---------- DATA FOR ANALYSIS ----------
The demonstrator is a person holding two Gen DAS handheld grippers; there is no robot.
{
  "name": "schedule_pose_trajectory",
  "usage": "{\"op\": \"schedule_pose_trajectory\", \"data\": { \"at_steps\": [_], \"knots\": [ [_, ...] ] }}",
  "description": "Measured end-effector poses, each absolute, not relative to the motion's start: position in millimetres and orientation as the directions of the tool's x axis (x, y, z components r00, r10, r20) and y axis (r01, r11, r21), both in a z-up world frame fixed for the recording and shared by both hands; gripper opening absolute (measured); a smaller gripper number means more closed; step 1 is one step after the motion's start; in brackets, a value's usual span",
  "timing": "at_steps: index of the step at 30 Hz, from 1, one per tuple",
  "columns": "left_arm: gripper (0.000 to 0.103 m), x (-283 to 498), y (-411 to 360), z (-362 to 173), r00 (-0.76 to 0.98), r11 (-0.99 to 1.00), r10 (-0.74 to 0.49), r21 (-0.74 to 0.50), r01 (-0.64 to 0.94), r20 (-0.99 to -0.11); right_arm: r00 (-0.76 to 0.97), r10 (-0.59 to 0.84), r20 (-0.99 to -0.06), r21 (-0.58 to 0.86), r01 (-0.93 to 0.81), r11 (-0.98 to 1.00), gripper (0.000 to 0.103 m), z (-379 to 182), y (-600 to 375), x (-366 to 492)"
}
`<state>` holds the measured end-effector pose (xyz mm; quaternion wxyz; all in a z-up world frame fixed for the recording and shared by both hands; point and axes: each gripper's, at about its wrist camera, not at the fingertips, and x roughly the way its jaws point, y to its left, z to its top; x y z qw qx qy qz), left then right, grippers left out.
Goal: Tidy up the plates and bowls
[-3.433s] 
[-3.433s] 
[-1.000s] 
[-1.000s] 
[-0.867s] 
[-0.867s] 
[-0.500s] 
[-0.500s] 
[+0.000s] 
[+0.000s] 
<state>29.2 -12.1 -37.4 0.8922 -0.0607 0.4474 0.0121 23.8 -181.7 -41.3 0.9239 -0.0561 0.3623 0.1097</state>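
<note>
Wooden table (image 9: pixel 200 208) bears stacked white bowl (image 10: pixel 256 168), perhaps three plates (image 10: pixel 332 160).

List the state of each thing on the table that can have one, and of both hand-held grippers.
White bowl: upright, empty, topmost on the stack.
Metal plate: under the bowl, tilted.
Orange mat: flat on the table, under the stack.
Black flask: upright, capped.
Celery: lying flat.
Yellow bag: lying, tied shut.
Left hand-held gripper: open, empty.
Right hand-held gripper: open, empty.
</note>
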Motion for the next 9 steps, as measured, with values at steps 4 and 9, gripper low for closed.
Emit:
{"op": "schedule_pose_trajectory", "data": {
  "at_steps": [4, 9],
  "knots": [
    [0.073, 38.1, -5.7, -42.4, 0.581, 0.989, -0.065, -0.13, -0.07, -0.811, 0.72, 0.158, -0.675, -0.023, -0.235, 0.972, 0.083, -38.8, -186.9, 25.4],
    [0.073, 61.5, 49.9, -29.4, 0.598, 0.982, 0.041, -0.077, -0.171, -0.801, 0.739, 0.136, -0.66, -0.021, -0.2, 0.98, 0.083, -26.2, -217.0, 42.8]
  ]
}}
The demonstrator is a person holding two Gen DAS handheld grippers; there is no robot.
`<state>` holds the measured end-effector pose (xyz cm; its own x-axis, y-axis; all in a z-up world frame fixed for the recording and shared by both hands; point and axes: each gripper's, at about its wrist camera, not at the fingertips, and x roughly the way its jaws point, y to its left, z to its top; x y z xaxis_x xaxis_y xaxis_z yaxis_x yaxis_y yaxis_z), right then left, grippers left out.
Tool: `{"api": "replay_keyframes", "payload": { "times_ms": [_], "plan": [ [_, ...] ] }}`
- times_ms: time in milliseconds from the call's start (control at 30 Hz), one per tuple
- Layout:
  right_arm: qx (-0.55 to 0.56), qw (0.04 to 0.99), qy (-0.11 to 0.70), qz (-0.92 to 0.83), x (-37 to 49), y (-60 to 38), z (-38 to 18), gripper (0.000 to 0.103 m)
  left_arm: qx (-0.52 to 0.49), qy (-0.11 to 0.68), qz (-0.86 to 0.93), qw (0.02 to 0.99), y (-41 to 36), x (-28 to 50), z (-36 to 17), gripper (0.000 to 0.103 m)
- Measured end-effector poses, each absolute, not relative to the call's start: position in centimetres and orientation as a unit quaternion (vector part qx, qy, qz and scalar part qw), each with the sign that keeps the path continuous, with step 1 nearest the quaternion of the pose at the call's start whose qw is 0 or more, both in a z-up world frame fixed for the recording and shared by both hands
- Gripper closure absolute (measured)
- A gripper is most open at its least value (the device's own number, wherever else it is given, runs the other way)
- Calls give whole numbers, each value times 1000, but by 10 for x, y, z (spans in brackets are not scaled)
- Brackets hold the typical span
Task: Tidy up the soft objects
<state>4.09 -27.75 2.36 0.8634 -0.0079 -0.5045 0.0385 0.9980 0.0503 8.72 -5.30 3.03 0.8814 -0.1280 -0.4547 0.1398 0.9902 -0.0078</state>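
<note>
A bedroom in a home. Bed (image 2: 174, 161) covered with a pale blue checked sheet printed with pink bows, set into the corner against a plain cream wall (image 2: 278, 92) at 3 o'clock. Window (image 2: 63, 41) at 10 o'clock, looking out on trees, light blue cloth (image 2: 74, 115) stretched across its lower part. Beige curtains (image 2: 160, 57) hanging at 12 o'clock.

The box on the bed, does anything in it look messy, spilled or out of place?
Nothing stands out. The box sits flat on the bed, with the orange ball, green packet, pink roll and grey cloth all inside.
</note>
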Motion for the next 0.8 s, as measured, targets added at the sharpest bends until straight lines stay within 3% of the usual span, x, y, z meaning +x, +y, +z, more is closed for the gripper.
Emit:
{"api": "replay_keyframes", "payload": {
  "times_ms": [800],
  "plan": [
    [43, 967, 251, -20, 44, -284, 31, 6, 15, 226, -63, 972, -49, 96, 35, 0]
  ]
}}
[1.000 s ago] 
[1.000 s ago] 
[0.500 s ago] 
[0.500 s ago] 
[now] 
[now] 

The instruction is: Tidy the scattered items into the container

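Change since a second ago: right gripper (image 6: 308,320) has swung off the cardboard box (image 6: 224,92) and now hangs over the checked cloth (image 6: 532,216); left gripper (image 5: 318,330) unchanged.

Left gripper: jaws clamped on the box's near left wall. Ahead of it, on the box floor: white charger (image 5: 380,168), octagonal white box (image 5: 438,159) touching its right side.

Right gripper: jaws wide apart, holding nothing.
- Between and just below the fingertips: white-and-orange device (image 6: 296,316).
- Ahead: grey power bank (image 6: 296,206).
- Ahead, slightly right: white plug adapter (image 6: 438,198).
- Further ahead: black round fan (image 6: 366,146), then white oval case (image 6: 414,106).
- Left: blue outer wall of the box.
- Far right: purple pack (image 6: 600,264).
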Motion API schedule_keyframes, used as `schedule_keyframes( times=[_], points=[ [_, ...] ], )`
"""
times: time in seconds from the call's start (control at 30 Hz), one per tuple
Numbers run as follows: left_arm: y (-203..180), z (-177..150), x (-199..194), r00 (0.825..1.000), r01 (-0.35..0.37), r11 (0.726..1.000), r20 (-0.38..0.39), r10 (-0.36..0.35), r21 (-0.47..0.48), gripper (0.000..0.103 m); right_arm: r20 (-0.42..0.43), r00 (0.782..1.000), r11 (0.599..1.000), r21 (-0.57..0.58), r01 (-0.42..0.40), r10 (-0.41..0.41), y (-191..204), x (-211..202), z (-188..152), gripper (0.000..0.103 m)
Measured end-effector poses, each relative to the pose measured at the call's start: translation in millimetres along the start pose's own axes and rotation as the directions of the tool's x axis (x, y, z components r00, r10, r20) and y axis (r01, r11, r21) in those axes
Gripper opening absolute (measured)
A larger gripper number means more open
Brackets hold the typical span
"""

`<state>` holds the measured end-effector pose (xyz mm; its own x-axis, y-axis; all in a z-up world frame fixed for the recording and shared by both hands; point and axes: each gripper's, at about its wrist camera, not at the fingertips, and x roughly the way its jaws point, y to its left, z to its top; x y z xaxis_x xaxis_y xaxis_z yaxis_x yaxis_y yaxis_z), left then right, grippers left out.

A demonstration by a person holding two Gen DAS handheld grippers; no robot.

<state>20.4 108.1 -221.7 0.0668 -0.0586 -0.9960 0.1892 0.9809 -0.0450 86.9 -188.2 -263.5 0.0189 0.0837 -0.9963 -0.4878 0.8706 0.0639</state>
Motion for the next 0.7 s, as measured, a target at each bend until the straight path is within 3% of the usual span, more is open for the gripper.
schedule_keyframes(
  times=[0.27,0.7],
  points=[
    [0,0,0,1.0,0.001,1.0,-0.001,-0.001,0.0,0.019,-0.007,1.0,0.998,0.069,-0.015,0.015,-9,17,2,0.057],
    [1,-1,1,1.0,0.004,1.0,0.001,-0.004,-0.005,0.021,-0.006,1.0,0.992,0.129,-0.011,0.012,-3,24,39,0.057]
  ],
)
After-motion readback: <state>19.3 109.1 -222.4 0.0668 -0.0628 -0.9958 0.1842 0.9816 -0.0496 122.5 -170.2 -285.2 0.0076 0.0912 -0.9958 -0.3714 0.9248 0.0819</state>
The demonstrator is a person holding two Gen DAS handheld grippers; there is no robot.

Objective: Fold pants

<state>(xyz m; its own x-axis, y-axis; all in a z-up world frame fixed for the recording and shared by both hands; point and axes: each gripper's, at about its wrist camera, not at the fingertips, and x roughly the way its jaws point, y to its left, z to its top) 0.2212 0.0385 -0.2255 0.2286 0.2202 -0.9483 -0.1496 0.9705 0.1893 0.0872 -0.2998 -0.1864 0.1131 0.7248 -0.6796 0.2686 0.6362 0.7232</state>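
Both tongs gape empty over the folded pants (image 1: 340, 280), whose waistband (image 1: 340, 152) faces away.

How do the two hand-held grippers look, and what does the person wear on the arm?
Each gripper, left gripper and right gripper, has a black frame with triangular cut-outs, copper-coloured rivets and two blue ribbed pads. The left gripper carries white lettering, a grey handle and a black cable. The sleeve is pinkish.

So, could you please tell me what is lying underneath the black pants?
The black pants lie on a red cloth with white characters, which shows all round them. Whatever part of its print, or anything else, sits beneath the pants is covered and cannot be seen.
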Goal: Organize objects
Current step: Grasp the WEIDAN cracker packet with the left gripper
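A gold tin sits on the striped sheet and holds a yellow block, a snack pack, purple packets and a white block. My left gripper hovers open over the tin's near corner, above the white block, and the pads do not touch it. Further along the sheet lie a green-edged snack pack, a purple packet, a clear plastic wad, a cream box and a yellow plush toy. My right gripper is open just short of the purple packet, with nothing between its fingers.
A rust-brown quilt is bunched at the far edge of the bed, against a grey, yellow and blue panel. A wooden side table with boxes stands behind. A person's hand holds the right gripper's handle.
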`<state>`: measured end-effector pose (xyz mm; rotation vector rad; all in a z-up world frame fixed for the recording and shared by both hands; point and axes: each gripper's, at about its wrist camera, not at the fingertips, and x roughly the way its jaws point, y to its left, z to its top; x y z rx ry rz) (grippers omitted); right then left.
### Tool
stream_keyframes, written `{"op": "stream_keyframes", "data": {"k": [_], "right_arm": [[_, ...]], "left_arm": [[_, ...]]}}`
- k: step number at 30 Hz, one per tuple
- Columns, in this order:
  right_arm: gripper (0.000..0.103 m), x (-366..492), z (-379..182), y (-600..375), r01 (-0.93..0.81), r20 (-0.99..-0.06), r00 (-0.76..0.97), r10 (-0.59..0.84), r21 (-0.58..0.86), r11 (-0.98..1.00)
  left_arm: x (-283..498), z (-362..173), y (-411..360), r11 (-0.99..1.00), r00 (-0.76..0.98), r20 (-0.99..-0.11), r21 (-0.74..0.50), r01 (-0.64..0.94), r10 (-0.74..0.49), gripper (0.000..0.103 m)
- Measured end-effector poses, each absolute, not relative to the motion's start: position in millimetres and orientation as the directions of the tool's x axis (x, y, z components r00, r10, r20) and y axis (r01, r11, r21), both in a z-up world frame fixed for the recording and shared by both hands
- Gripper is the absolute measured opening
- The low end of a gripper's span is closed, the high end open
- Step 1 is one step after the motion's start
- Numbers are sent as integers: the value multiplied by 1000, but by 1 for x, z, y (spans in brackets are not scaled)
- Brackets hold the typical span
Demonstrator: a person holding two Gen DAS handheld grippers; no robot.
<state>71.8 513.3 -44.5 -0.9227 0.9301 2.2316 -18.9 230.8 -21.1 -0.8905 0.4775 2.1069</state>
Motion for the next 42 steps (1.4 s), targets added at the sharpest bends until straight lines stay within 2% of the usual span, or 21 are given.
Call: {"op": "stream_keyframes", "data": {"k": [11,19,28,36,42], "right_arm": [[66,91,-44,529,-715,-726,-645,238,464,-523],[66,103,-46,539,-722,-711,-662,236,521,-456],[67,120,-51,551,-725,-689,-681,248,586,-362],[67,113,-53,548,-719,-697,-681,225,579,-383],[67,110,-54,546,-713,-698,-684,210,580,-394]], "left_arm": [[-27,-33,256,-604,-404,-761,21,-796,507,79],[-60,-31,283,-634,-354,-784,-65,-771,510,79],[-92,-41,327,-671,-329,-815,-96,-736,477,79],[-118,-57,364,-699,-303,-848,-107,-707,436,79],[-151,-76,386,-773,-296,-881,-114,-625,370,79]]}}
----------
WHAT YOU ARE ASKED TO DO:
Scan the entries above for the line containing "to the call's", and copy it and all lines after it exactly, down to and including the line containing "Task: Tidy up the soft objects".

RESPONSE TO THIS TASK:
- Measured end-effector poses, each absolute, not relative to the call's start: position in centimetres and orientation as a unit quaternion (vector part qx, qy, qz and scalar part qw), each with the sign that keeps the path continuous, with step 1 nearest the quaternion of the pose at the call's start whose qw is 0 or more, both in a z-up world frame fixed for the recording and shared by both hands
- Gripper closure absolute (measured)
- A gripper is most open at its least value (the device's own number, wherever else it is given, runs the other way)
- Calls give whole numbers, each value times 1000, but by 10 for x, y, z (spans in brackets are not scaled)
- Brackets hold the typical span
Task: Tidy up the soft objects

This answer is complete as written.